My project contains ~250 EditMode tests across ~25 different files. The majority of the tests basically instantiate the entire GameManager and all other managers that come along with that. I’m more-or-less just starting the entire game, but without the overhead of PlayMode.
(It’s a 2D top-down simulator game if that’s relevant, similar to Prison Architect / One More Island / Another Brick in the Mall.)
Individual tests complety very quickly (between 0.01s and 0.3s), but if I use ‘run all’ the last test always takes very long (like ~30 seconds). Running this ‘last test’ individually shows it completes really fast just by itself.
What is causing this wrap-up to take so long, and/or how can I figure this out? I’ve tried:
Running the Unity Profiler. Without Deep Profiling on it managed to complete, and I can see the last frame took roughly 7 minutes, but there’s no real details explaining why. Running with Deep Profile causes the editor to crash, and if I run it on a smaller set of tests I can’t really seem to reproduce the issue.
Add some code in a [TearDown] method like the code below, but I couldn’t find any leak from the face of it.
[TearDown]
public void TearDownGameManager()
{
long preBytes = GC.GetTotalMemory(false);
int preObjects = UnityEngine.Object.FindObjectsOfType<UnityEngine.Object>().Length;
GameManager.TEST_ResetGameManager();
Resources.UnloadUnusedAssets();
GC.Collect();
long postBytes = GC.GetTotalMemory(false);
int postObjects = UnityEngine.Object.FindObjectsOfType<UnityEngine.Object>().Length;
Debug.Log($"Memory: {preBytes} -> {postBytes} ({postBytes - preBytes} saved)");
Debug.Log($"Objects: {preObjects} -> {postObjects} ({postObjects - preObjects} saved)");
}
If you have any pointers to likely causes, or suggestions how to debug this better, please let me know.
My hunch is that initializing a whole „GameManager“ for every (!) test is probably generating lots of garbage or other temporary resources that need cleaning up.
You could try MemoryProfiler to check on that.
Note that with the kind of game you are making I would expect the whole simulation to be testable without a single MonoBehaviour involved. With the exception of perhaps pathfinding/transforms. But it does sound like your unit tests aren‘t actually testing the smallest possible „unit“ but they are rather integration tests where each test will only work with a whole lot of other systems.
Thanks for the response. The majority is indeed integration tests, and not unit tests. We could defnitely benefit from more unit-tests (in addition), but I’m not sure if that means we have too many integration tests per se.
We could benefit from mocking probably - but I haven’t figured out how to get that to run properly.
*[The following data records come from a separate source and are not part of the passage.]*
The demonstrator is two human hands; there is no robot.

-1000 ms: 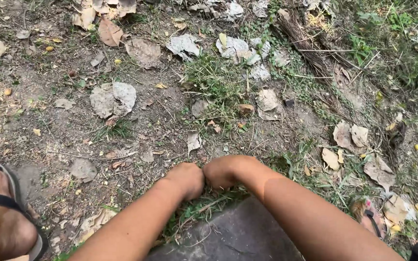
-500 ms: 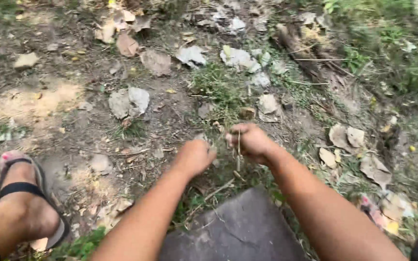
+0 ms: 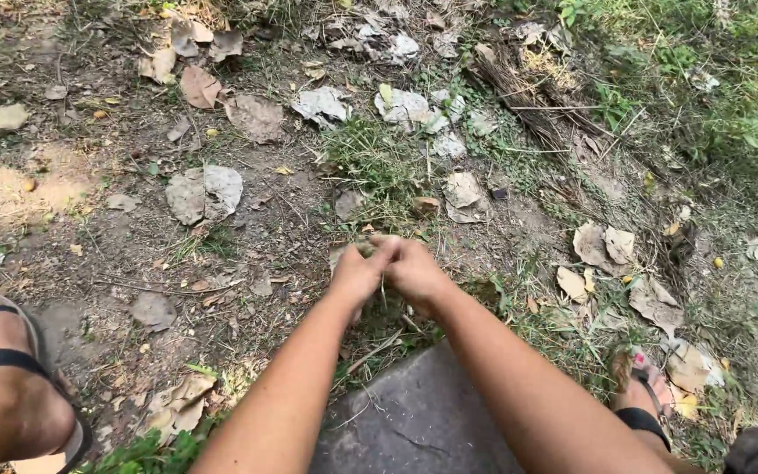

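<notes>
Hands: left hand (image 3: 357, 274) and right hand (image 3: 414, 270) together, each grip closed on grass blades (image 3: 382, 290)
Progress: grass tuft (image 3: 379, 162) beyond was not pulled

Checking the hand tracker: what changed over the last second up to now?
Both hands went from low by the flat grey stone out to the grass patch. Half a second ago they were apart, the right hand pinching a thin grass stalk; now it meets the left hand, fingers closed around a few grass blades. Stone, dry leaves and sandalled feet stayed, apart from camera shift.
</notes>
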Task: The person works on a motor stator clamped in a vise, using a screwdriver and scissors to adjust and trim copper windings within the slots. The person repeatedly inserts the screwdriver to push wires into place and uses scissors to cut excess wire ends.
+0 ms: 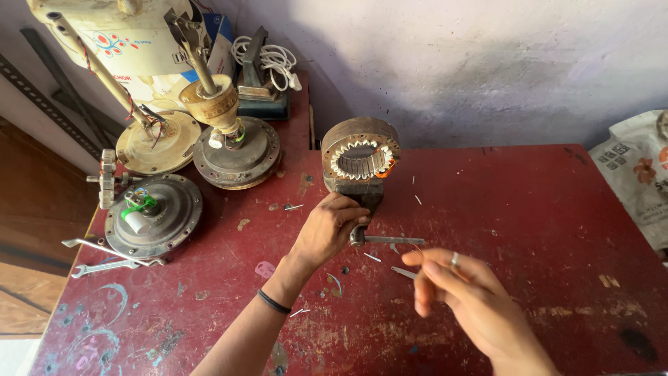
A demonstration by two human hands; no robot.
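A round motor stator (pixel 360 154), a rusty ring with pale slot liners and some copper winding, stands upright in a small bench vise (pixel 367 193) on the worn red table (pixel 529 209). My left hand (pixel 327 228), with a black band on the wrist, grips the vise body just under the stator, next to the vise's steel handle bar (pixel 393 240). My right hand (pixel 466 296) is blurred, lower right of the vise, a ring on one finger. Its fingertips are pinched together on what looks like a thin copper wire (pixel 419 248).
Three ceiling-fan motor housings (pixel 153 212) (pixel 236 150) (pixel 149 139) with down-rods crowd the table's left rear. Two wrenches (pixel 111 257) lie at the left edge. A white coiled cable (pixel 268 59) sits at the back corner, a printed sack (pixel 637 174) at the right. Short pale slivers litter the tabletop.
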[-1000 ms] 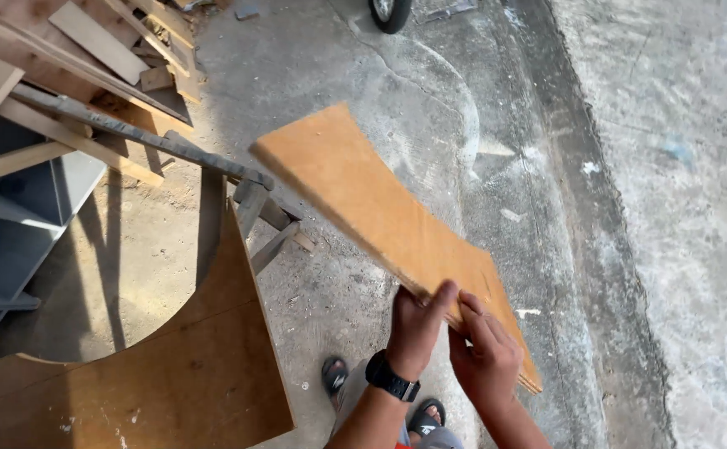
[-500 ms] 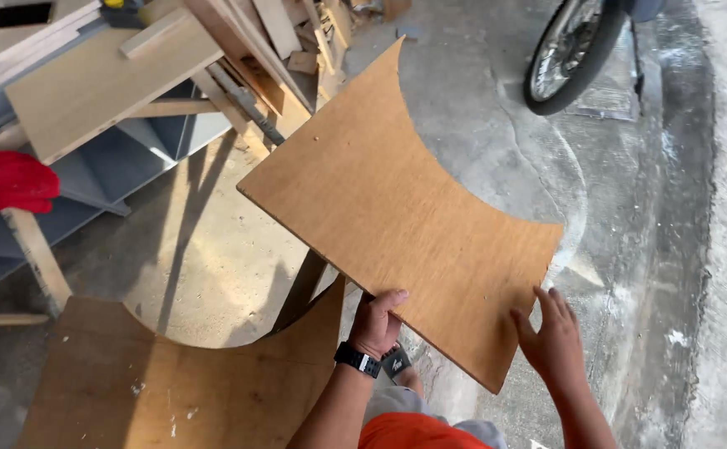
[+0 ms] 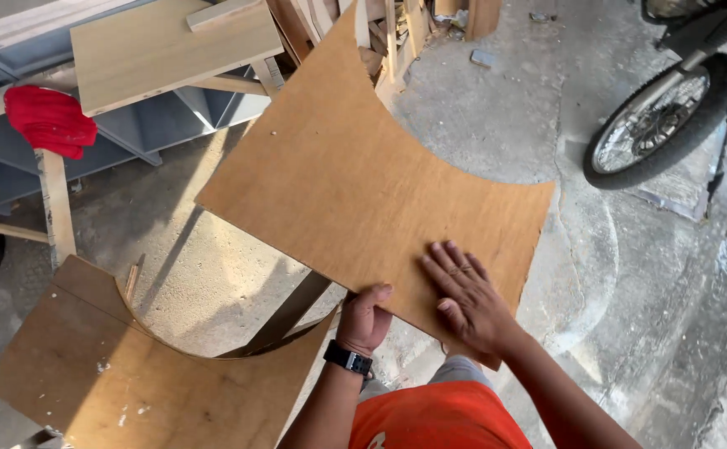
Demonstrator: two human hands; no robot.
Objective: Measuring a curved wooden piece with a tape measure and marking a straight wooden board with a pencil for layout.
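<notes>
in the head view, near the bottom edge, we hold a curved plywood panel (image 3: 355,175) out over the concrete floor (image 3: 505,108). our left hand (image 3: 363,318) grasps its near edge, thumb on top and fingers curled under; our right hand (image 3: 466,293) lies flat and released on the upper face, fingers spread, gripping nothing. the panel sits between us and the far woodpile, one point reaching up toward the scrap timber (image 3: 397,33).

a second ago the panel stood almost edge-on with both hands pinched at one end; half a second ago it had turned broad face up, the right hand at its right edge. now that hand has slid onto the face — so the piece is turned over and steadied, its two concave cuts plain to see.

a larger cut sheet (image 3: 155,382) lies lower left, its curved notch open to the floor. far left, a grey shelf unit (image 3: 139,133) — its compartments look bare as far as we can see — carries a pale board (image 3: 172,50) on top. a red cloth (image 3: 49,120) hangs on a post, and a motorcycle wheel (image 3: 655,125) stands far right.
</notes>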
Suggestions there are appreciated as well ofc
Wrt your comment about MonoBehaviour, I actually don’t think there are MonoBehaviour scripts triggering - but I might just be misunderstanding the situation. I do load the scene, but the Controllers attached to game objects don’t get an Awake/Start/etc. So they don’t register callbacks on the model and don’t do other actions.
I expect you might be right on the “other temporary resources that need cleaning up” - but I can’t really find which ones. There is definitely a significant GC going on (roughly 29MB per test), but I’m not sure why that would lead to a long ‘wait time’ only for the last test.
I mean if each individual test would be slow that’d clearly be something I need to change, but the slowdown I’m experiencing only gets to an annoying level when running multiple tests in batch. It basically seems to increase exponentially, which is that part that surprises me.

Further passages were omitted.